[What the exercise asks]
Exactly the lines from the one holding "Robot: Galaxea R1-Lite" to the end of the listing, both ends included, make up the expected answer.

[Data shown]
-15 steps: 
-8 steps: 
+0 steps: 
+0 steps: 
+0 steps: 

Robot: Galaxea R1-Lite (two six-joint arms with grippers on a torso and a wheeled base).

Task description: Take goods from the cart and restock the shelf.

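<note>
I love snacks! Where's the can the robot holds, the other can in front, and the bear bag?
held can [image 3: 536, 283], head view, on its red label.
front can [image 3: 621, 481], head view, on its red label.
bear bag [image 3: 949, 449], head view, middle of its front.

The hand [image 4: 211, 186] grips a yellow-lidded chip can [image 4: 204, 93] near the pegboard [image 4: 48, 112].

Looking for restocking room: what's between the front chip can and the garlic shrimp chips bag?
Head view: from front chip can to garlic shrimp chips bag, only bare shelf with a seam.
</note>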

[Result for this task]
Robot: Galaxea R1-Lite (two six-joint arms with grippers on a torso and a wheeled base).

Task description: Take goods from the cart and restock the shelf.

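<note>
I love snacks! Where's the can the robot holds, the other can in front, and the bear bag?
held can [image 3: 536, 283], head view, on its red label.
front can [image 3: 621, 481], head view, on its red label.
bear bag [image 3: 949, 449], head view, middle of its front.

The hand [image 4: 211, 186] grips a yellow-lidded chip can [image 4: 204, 93] near the pegboard [image 4: 48, 112].

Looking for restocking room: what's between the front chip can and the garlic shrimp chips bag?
Head view: from front chip can to garlic shrimp chips bag, only bare shelf with a seam.
</note>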

This exercise is finished.